Mais le voyage dans le temps implique des retours en arrière, comme Le jardin du temps, et surtout Souvenir lointain de Poul Anderson qui nous renvoie à la préhistoire avec un homme revenant à la racine de ces ancêtres grâce à un appareil sophistiqué. Mais se plonger dans le passé puis revenir au présent laisse parfois un goût amer, le présent devenant fade.
Un volume indispensable dans toute bonne bibliothèque de l’amateur éclairé, ou pas, qui permet de retrouver des textes initiatiques et découvrir des auteurs confirmés ou n’ayant que peu produit.
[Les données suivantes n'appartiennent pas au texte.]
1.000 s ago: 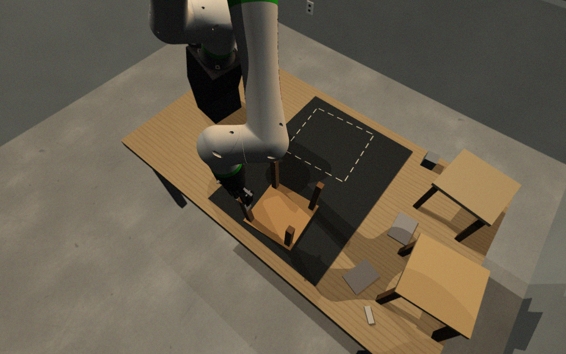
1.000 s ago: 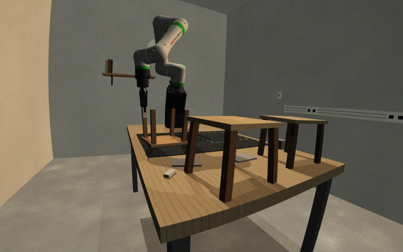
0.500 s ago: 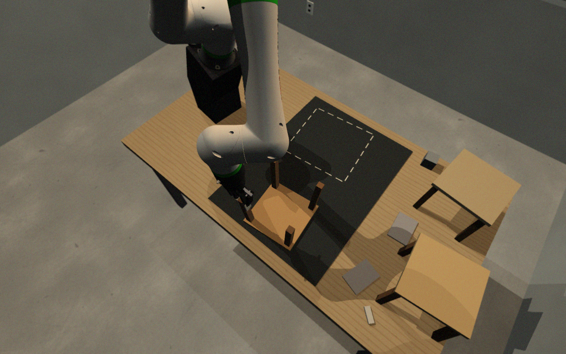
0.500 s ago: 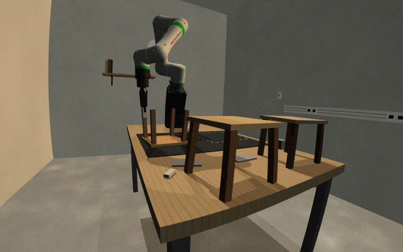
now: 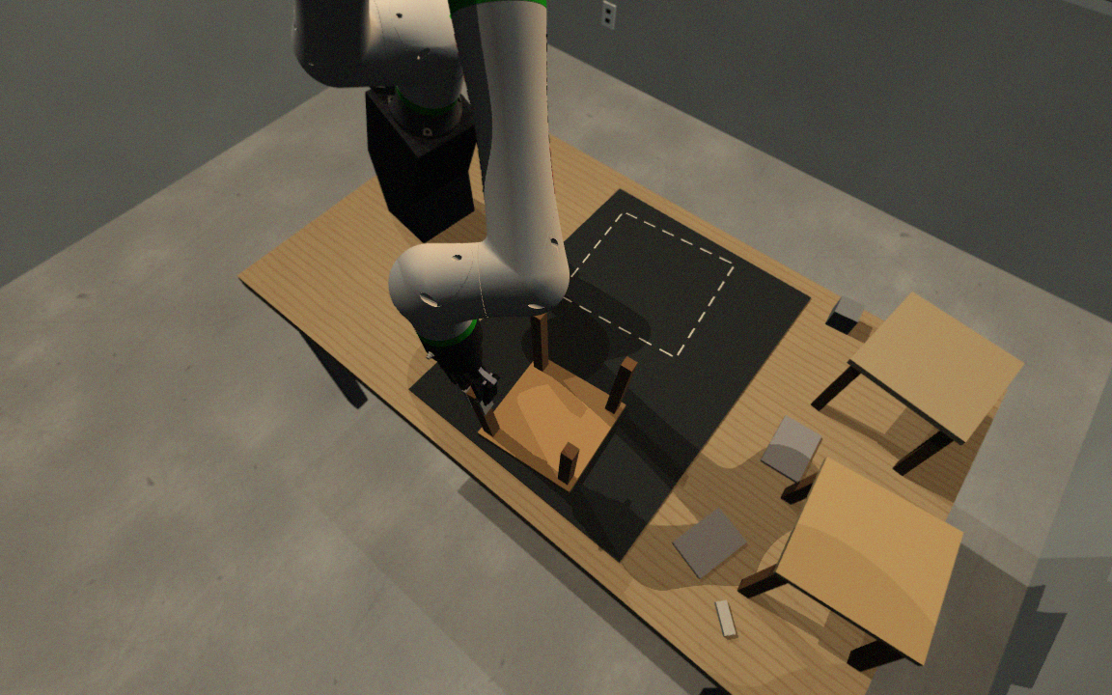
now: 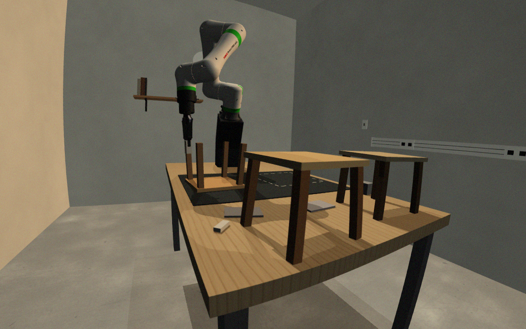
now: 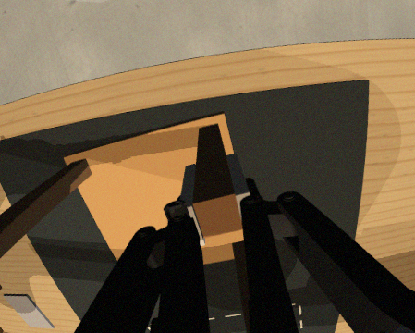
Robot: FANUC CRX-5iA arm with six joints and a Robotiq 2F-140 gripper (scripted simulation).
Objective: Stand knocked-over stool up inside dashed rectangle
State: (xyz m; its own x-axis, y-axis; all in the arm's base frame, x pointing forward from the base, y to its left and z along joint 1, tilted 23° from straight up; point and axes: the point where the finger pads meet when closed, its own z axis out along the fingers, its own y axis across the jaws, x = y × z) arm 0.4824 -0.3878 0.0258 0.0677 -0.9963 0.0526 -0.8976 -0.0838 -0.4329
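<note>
The stool (image 5: pixel 551 413) lies upside down on the black mat (image 5: pixel 621 363), its light seat flat on the mat and its dark legs pointing up. It also shows in the exterior view (image 6: pixel 215 172). My gripper (image 5: pixel 484 390) comes down from above and is shut on the top of the stool's leg (image 7: pixel 216 191) at the seat's left corner. In the wrist view the fingers clamp the leg end from both sides. The dashed rectangle (image 5: pixel 651 281) lies on the mat beyond the stool and holds nothing.
Two upright stools (image 5: pixel 931 367) (image 5: pixel 867 553) stand at the table's right end. Two grey flat tiles (image 5: pixel 709 542) (image 5: pixel 792 447), a small white block (image 5: pixel 725 619) and a small grey cube (image 5: pixel 845 314) lie near them. The robot's black base (image 5: pixel 422 164) stands at the far edge.
</note>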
Un savoureux mélange qui se lit le soir, à tête reposée pour la plupart des nouvelles car parfois celles-ci sont elliptiques, à l’instar de Par ici la sortie, La cure et quelques autres qui relèvent surtout de la psychanalyse.
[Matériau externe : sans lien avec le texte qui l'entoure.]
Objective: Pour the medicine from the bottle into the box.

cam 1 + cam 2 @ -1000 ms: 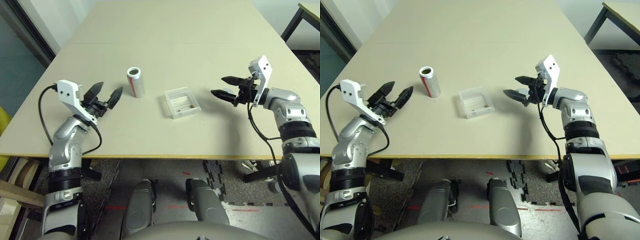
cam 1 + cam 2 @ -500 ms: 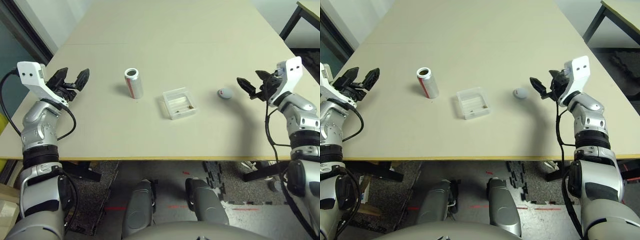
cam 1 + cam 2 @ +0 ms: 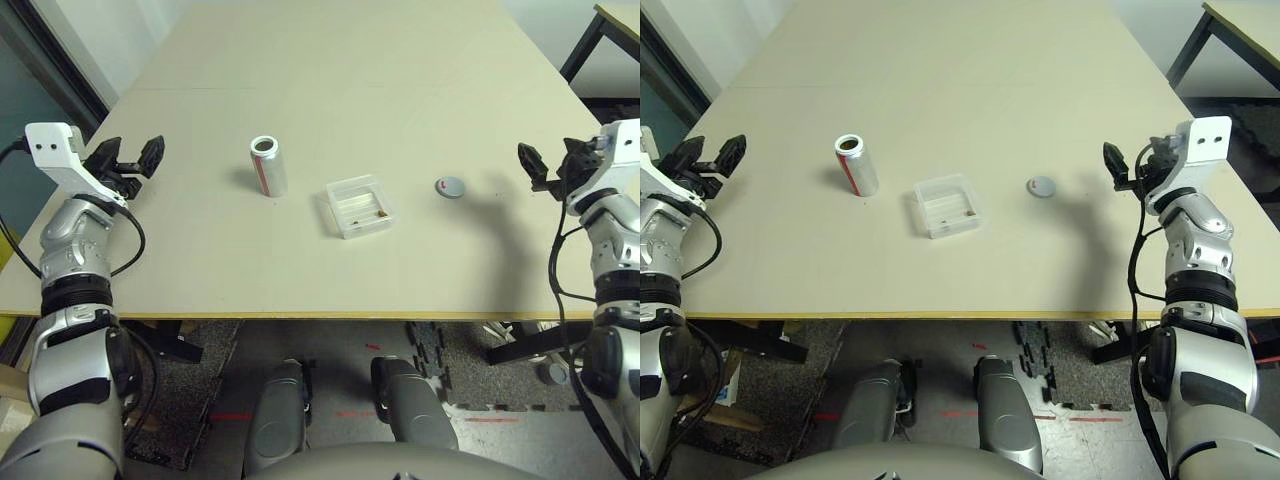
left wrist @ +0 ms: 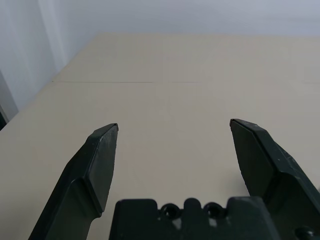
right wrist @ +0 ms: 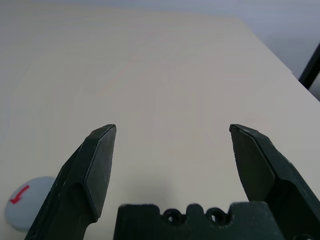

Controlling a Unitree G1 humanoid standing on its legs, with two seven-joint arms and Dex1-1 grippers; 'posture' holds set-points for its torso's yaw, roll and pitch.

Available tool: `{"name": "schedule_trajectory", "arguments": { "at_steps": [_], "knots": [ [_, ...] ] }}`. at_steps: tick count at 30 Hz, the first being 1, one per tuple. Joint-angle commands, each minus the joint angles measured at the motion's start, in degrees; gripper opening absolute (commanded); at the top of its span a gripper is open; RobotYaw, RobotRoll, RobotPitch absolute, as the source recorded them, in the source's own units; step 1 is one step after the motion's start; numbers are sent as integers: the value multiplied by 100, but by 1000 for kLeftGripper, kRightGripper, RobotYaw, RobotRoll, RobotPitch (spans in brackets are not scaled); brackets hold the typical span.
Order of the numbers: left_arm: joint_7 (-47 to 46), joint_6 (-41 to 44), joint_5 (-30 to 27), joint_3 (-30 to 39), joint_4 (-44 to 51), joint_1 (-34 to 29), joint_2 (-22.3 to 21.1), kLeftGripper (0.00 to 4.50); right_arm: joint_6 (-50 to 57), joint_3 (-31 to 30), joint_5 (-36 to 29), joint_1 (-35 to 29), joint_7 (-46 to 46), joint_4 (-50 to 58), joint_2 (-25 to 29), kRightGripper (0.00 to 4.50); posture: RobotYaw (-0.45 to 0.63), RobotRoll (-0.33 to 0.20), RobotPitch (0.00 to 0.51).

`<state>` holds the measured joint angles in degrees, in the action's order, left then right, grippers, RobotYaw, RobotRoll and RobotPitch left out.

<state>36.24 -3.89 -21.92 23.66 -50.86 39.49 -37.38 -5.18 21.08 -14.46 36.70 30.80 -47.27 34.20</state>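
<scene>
The bottle (image 3: 268, 166), silver-grey with a red mark, stands upright and uncapped on the table, left of centre. To its right lies the clear square box (image 3: 360, 206) with a few tiny brown bits of medicine (image 3: 380, 212) inside. My left gripper (image 3: 130, 155) hovers open over the table's left edge, well away from the bottle, and nothing is between its fingers (image 4: 102, 155). My right gripper (image 3: 547, 163) is open and empty above the right edge, its fingers (image 5: 97, 160) apart.
A flat grey disc lid (image 3: 450, 186) with a red arrow lies between the box and my right gripper, also seen as the lid (image 5: 25, 207) in the right wrist view. A dark table leg (image 3: 590, 40) stands at the far right.
Both arms have drawn back outward from the middle to the table's side edges. The grey lid now lies uncovered on the table. Bottle and box have stayed in place.
</scene>
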Motion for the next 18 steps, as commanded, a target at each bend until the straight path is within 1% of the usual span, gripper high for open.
{"name": "schedule_trajectory", "arguments": {
  "at_steps": [1, 10, 18],
  "knots": [
    [61, -153, 112, -21, -269, 157, -108, 4486, 75, 167, -122, -101, -94, -102, 123, 4500, -162, 0, 131],
    [78, -312, 183, -50, -574, 402, -71, 4486, 44, 213, -199, -163, -101, -201, 162, 4500, -165, 0, 132],
    [102, -368, 210, -31, -666, 475, -55, 4486, 12, 209, -203, -175, -75, -263, 140, 4500, -169, 0, 132]
  ]
}}
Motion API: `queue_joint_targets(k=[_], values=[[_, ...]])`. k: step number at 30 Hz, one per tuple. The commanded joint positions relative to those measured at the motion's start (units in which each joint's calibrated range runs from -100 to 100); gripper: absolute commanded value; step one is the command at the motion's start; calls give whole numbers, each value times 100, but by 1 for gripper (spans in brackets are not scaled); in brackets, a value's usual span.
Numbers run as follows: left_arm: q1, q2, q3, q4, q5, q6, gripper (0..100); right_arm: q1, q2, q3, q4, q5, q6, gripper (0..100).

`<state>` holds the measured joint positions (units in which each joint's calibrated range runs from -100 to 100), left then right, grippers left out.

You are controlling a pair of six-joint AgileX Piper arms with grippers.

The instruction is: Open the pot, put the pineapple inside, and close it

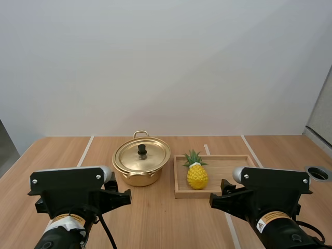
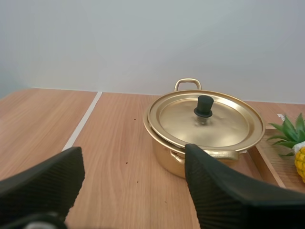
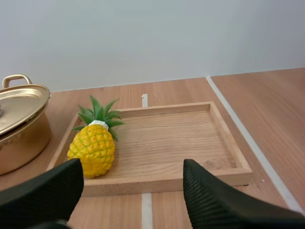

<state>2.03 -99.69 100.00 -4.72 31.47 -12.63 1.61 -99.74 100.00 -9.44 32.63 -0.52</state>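
Gleaming pot (image 1: 141, 171): is sitting lidded on the wooden surface (image 1: 161, 223), just beside the tray on its left, and nothing is touching it.
Lid (image 1: 141, 155): is lying flat over the pot's rim, its black knob (image 1: 141, 151) pointing straight up.
Pineapple (image 1: 197, 174): is resting in the wooden tray (image 1: 231, 194), tucked into the near corner on the pot's side, with its green crown showing above the yellow body.
Left end effector (image 2: 133, 151): is hovering released, fingers spread wide, facing the pot from the near side and holding nothing.
Right end effector (image 3: 133, 164): is hanging released too, fingers apart, looking over the tray's near rim with the pineapple just ahead.
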Motion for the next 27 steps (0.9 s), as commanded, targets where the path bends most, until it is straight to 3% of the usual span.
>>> queue_joint_targets(k=[1, 4, 7, 10, 14, 22, 27], values=[[-5, -31, 0, 180, -122, 136, 100, -20, -26, 0, -754, -139, 17, 100], [-77, -31, -321, 832, -901, 293, 100, -20, -26, -102, -1973, -604, 17, 100], [-108, -31, -787, 1276, -2407, 442, 100, -42, -26, -557, -2724, -642, 17, 100], [-108, -31, -1318, 1315, -3929, 674, 100, -166, -26, -1299, -3159, -585, 17, 100], [-108, -31, -2088, 1315, -5221, 674, 100, -246, -26, -2262, -3176, -587, 174, 100], [-276, 1207, -3925, 1315, -2178, 465, 100, -246, 902, -3858, -2916, -462, 37, 100], [-276, 2762, -4940, 791, -610, 1297, 100, -246, 2058, -4822, -1406, 899, -1381, 100]])
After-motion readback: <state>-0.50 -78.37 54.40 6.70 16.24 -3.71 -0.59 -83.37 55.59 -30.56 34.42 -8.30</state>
Mais avant de découvrir les nouvelles, les compilateurs de cette anthologie ont eu la bonne, la très bonne idée même, de proposer une introduction effectuant une sorte de Science-fiction pour les nuls, et une préface présentant plus particulièrement des textes d’exploration du passé ou de l’avenir, ce qui permet de constituer, pour ceux qui le désirent, une bibliothèque sélective dans un large spectre de titres. Une bibliothèque idéale en quelque sorte.
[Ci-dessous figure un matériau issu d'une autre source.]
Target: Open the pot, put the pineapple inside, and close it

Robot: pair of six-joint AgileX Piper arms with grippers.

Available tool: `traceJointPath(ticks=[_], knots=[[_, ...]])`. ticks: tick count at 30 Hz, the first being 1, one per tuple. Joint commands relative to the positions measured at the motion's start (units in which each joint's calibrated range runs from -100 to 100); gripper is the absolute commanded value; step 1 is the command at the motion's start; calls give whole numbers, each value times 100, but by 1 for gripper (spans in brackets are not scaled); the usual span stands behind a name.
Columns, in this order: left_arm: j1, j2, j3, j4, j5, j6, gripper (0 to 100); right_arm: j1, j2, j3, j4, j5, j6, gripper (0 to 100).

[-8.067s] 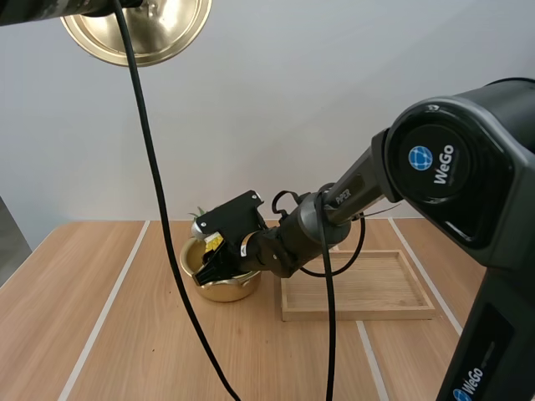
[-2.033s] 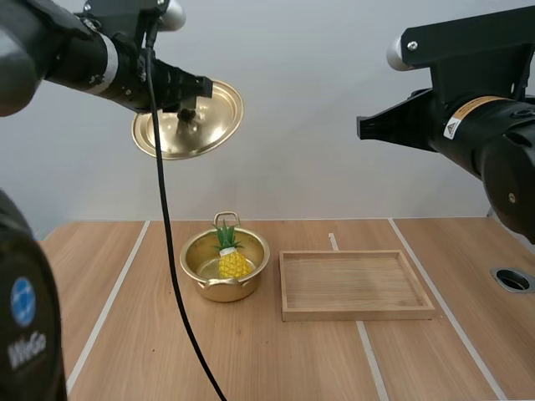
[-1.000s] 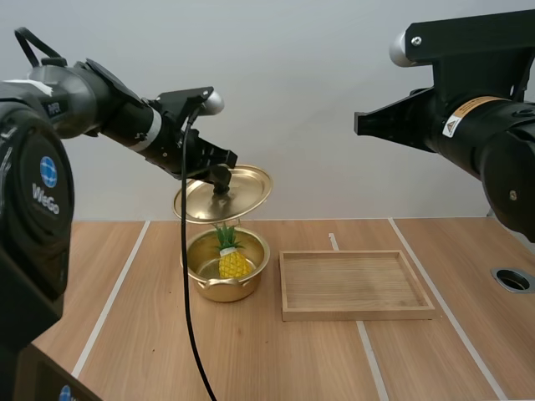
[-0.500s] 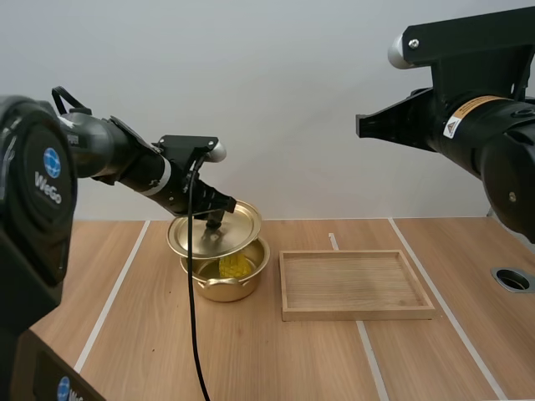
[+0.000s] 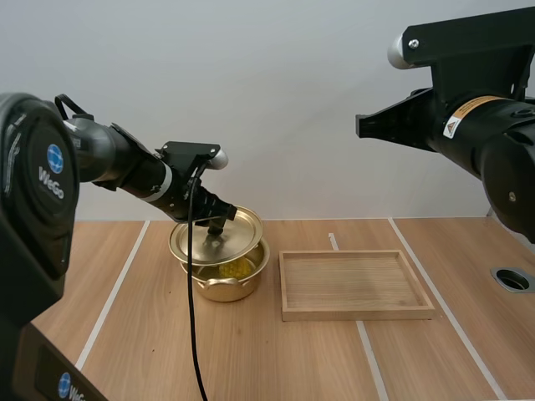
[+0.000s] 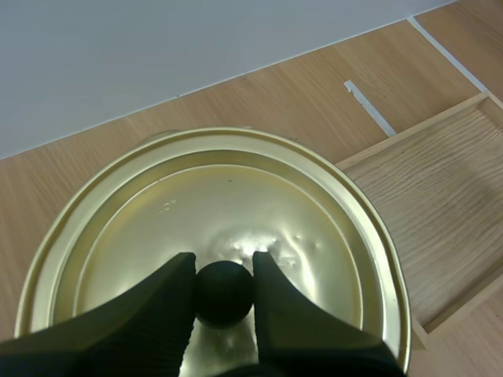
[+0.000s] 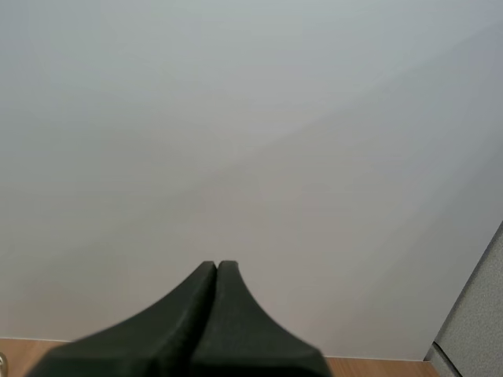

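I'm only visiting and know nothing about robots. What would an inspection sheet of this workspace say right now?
Surface: wooden table with pale inlaid lines; round hole near its right edge.
Job's things: gold pot; pineapple inside it; lid tilted over the pot, gap at the front.
Clutter: wooden tray beside the pot.
Grippers: left gripper pinches the lid's black knob; right gripper shut on nothing, raised off the table.
Cables: nothing seen beyond the robot's own.
Surroundings: plain pale wall.
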Motion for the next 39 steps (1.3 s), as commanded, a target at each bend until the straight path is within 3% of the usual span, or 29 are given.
traceJointPath(ticks=[1,24,39], knots=[[-19,3,6,-70,165,61,0,-19,-67,-59,8,-50,9,0],[-19,737,6,-43,213,505,0,-19,-67,-59,183,-50,9,0],[-19,1152,6,-417,-146,924,0,-19,-67,-59,183,-50,9,0]])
1 - Jacques GOIMARD & Demètre IOAKIMIDIS & Gérard KLEIN : Introduction à l'anthologie, pages 7 à 14
2 - Jacques GOIMARD : Préface pages 15 à 30, Préface
3 - Cyril M. KORNBLUTH : Les Dominos (Dominoes), pages 31 à 43, trad. Marcel BATTIN
4 - Lester DEL REY : Par ici la sortie (And It Comes Out Here), pages 45 à 62, trad. Marcel BATTIN
5 - Fredric BROWN : Le Paradoxe perdu (Paradox Lost), pages 63 à 84, trad. Frank STRASCHITZ
6 - Donald MALCOLM : Les Éclaireurs (The pathfinders), pages 85 à 96, trad. François VALORBE
7 - Richard MATHESON : L'Enfant trop curieux (The Curious Child), pages 97 à 109, trad. Michel DEUTSCH
8 - James Graham BALLARD : Le Jardin du temps (The Garden of Time), pages 111 à 122, trad. Elisabeth GILLE
9 - Poul ANDERSON : Souvenir lointain (The Long Remembering), pages 123 à 138, trad. Francis CARSAC
10 - Henry KUTTNER & Catherine L. MOORE : La Cure (The Cure), pages 139 à 155, trad. Marcel BATTIN
11 - Jack FINNEY : Le Troisième sous-sol (The third level), pages 157 à 163, trad. Gilbert IBERY
12 - Poul ANDERSON : L'Homme qui était arrivé trop tôt (The Man Who Came Early), pages 165 à 199, trad. Bruno MARTIN
13 - Fredric BROWN & Mack REYNOLDS : Sombre interlude (Dark Interlude), pages 201 à 212, trad. Jean SENDY
14 - Henry KUTTNER & Catherine L. MOORE : Saison de grand cru (Vintage Season), pages 213 à 270, trad. P. J. IZABELLE
15 - Fredric BROWN : Expérience (Experiment), pages 271 à 273, trad. Jean SENDY
16 - William TENN : Moi, moi et moi (Me, Myself, and I), pages 275 à 294, trad. Frank STRASCHITZ
17 - Jack WILLIAMSON : Regard en arrière (Hindsight), pages 295 à 322, trad. Pierre BILLON
18 - William TENN : Comment fut découvert Morniel Mathaway (The Discovery of Morniel Mathaway), pages 323 à 343, trad. Frank STRASCHITZ
19 - Poul ANDERSON : La Patrouille du temps (Time Patrol), pages 345 à 399, trad. Bruno MARTIN
20 - Alfred BESTER : Le Temps et la 3e Avenue (Of time and Third Avenue), pages 401 à 411, trad. Frank STRASCHITZ
21 - Robert A. HEINLEIN : Vous les zombies... (All You Zombies—), pages 413 à 432, trad. Michel DEUTSCH
22 - Dictionnaire des auteurs pages 435 à 442
La Grande Anthologie de la Science-fiction. Volume 10 : Histoires de voyages dans le temps. Le Livre de Poche N°3772. Parution 4e trimestre 1976. 448 pages.